§ **WORK INSTRUCTIONS**:
Print the full listing exactly.
==================================================
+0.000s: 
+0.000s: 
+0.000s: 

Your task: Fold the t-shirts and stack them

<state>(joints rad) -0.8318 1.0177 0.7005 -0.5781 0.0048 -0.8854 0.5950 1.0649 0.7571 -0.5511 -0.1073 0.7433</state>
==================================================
§ **RESPONSE AREA**:
+0.000s: 
+0.000s: 
+0.000s: 

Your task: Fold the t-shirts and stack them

<state>(joints rad) -0.8318 1.0177 0.7005 -0.5781 0.0048 -0.8854 0.5950 1.0649 0.7571 -0.5511 -0.1073 0.7433</state>

That completes the exercise.